Could you filter the material and copy every line where the word "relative" occurs?

++++ Data records ++++

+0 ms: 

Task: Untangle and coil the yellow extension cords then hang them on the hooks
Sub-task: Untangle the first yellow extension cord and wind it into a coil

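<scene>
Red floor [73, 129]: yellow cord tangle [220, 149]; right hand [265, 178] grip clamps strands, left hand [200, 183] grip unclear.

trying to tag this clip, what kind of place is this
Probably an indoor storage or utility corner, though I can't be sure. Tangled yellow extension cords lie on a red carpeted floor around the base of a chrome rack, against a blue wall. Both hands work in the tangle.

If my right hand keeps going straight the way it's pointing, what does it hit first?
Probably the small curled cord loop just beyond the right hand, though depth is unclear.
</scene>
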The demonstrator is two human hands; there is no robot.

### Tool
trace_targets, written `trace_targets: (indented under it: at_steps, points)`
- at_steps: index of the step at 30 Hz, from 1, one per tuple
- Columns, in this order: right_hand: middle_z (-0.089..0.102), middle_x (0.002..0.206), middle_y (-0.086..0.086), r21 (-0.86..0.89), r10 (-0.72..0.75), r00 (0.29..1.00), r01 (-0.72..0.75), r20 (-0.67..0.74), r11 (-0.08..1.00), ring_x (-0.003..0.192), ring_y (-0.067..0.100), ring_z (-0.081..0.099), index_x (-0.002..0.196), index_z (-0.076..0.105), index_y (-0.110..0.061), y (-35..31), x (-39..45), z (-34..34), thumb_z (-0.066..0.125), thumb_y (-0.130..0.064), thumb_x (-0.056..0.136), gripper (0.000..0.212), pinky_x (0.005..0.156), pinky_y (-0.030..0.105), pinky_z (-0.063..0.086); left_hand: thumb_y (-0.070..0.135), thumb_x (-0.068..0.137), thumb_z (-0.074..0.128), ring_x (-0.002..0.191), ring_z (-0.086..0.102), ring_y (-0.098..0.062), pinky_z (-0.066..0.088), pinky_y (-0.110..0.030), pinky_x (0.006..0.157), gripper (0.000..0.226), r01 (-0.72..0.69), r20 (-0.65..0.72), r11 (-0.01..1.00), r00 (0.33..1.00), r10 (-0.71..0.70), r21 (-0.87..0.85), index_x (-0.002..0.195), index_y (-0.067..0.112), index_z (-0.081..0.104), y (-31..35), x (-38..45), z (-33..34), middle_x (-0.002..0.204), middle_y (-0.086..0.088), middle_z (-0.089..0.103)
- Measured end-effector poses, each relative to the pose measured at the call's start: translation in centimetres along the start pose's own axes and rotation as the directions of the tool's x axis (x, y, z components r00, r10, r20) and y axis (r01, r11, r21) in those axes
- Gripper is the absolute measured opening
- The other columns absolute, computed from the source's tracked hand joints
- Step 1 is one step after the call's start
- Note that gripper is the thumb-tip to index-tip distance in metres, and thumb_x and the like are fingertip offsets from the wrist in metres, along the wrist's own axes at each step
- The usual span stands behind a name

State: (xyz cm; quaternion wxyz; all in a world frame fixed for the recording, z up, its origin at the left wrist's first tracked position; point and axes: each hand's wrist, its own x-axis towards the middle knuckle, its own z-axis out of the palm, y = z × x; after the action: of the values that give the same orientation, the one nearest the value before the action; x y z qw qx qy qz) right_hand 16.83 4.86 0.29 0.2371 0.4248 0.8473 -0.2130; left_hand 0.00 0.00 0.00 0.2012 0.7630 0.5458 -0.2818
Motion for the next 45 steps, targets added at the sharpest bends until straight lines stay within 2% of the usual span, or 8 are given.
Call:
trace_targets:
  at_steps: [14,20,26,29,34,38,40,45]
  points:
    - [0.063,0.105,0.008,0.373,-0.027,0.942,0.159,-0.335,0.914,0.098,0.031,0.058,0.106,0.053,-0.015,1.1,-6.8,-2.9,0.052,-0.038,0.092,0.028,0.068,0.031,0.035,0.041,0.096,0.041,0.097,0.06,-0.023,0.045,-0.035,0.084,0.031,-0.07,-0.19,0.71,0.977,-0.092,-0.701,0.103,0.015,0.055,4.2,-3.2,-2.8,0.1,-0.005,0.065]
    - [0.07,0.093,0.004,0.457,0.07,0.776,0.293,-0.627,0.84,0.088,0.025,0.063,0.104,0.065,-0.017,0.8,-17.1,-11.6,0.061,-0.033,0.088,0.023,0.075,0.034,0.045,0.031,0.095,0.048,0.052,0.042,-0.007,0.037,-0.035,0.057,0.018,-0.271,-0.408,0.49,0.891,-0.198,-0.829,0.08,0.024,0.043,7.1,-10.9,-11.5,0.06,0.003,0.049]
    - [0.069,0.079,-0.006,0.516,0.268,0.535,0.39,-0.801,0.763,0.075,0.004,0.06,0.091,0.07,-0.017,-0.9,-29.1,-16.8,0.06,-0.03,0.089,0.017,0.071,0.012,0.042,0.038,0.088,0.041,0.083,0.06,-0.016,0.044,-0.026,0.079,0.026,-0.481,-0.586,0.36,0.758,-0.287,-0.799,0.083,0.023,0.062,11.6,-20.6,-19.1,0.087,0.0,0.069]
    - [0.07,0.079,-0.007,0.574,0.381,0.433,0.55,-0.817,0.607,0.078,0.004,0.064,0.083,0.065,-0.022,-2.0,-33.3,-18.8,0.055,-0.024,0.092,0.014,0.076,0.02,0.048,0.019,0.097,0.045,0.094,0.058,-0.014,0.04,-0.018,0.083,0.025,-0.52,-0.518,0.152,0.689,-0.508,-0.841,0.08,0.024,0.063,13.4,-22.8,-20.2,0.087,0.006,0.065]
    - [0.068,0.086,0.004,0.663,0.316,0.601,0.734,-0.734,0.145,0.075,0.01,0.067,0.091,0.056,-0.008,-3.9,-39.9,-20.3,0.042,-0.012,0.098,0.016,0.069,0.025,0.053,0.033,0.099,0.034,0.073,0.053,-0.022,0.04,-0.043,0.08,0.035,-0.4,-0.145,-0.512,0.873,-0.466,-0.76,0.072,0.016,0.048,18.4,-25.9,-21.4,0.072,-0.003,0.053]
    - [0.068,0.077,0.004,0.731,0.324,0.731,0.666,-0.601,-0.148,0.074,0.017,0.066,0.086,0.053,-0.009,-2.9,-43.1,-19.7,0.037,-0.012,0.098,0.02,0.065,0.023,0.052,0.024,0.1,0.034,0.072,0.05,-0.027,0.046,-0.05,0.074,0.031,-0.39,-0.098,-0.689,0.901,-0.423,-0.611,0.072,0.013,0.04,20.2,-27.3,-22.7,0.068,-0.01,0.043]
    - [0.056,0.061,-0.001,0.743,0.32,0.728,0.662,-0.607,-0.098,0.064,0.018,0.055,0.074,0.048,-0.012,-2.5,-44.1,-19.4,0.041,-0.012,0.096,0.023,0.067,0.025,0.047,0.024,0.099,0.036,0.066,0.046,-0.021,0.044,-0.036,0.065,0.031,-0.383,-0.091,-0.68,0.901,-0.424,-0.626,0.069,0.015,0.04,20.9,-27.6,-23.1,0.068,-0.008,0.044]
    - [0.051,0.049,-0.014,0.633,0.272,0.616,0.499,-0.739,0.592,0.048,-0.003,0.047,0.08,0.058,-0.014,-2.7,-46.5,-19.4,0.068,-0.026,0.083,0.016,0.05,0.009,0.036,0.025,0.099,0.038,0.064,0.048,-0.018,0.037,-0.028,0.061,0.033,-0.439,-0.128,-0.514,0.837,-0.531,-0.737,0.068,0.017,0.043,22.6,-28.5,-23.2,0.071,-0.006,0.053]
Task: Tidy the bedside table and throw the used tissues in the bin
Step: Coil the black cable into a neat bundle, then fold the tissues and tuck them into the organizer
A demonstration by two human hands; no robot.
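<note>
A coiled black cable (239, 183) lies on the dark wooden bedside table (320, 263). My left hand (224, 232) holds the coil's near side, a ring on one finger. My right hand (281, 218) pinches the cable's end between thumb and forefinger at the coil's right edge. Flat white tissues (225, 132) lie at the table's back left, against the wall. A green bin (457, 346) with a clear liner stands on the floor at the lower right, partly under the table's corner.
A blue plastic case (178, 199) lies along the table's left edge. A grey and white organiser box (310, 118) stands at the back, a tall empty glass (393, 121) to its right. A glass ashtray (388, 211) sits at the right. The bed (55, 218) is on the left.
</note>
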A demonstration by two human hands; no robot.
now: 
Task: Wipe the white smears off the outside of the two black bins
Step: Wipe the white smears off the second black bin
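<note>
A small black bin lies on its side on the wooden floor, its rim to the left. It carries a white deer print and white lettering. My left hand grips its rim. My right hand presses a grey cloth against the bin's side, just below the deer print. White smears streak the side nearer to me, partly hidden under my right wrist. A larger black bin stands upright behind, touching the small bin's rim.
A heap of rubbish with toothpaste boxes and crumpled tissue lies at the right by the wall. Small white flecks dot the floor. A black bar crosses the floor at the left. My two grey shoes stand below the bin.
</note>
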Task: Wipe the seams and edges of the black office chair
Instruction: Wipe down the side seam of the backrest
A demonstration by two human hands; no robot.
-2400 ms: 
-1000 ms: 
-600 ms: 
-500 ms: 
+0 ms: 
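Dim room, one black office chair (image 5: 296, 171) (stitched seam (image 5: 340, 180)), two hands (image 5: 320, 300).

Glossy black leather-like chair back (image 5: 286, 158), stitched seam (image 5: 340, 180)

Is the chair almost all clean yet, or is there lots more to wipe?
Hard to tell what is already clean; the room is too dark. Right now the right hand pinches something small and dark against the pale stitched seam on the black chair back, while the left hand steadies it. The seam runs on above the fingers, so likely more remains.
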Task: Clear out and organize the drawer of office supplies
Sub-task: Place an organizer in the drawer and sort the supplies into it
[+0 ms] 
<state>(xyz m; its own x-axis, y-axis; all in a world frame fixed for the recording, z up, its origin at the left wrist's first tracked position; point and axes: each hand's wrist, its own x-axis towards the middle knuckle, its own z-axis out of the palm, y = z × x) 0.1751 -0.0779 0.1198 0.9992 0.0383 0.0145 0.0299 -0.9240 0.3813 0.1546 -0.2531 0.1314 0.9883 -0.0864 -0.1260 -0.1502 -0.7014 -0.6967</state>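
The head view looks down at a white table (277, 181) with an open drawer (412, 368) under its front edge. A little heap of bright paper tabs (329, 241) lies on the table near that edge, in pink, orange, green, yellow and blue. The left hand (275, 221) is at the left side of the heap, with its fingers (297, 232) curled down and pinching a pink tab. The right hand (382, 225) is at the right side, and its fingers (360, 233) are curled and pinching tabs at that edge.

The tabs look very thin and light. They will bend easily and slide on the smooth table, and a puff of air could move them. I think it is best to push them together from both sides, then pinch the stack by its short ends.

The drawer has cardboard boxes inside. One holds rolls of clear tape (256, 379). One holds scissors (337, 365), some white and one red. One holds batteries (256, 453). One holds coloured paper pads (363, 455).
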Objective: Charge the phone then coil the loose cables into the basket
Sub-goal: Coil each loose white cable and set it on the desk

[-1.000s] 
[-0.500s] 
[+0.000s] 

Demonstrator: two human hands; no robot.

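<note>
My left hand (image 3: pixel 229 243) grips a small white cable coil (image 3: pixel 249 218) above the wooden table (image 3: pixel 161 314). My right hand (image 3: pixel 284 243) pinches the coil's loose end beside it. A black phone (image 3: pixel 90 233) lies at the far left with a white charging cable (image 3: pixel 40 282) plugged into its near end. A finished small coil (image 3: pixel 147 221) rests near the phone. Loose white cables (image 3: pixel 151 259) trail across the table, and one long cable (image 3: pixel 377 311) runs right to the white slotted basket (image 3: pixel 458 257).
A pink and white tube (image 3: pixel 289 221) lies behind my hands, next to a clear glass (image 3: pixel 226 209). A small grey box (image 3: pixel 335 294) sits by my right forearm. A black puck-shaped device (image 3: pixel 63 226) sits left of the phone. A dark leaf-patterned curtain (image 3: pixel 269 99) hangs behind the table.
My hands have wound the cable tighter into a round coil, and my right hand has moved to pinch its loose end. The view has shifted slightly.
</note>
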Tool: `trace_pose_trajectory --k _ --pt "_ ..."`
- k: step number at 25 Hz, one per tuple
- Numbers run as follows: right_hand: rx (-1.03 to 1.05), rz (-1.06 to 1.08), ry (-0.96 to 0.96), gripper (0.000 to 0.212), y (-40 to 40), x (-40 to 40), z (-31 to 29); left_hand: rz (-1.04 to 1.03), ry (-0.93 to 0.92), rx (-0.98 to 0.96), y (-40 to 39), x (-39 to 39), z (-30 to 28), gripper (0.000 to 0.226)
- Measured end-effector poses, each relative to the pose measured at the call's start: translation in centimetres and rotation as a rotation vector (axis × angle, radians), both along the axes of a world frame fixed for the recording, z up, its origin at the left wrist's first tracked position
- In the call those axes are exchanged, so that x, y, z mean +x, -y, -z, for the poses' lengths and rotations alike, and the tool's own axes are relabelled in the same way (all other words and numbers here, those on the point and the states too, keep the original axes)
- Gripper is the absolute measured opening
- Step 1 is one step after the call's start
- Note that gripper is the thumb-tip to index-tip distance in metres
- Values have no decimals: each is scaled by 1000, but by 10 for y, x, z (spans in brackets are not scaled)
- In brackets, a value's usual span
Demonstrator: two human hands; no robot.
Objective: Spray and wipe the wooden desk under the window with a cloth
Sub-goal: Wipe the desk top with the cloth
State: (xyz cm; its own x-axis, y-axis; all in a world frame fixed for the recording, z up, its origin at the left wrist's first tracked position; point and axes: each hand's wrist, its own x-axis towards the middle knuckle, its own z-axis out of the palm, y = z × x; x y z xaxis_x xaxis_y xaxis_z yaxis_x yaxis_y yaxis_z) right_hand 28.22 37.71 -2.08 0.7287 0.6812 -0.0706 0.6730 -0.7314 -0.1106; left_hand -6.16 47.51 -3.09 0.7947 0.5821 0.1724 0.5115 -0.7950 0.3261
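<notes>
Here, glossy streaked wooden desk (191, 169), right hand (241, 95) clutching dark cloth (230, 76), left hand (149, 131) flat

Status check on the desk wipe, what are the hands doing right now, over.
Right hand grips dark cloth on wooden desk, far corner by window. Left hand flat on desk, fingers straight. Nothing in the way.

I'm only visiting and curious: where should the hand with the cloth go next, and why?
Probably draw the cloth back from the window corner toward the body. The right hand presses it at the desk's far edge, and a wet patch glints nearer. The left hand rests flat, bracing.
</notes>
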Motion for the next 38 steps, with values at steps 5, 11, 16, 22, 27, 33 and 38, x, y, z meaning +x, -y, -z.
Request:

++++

Output:
- Measured end-effector poses, each relative to the pose measured at the call's start: translation in centimetres along the start pose's own axes and rotation as the directions of the tool's x axis (x, y, z components r00, r10, r20) and y axis (r01, r11, r21) in those axes
- Measured end-effector poses, each relative to the pose measured at the call's start: translation in centimetres and rotation as a rotation vector (axis × angle, radians), both along the axes of a world frame fixed for the recording, z up, its origin at the left wrist's first tracked position

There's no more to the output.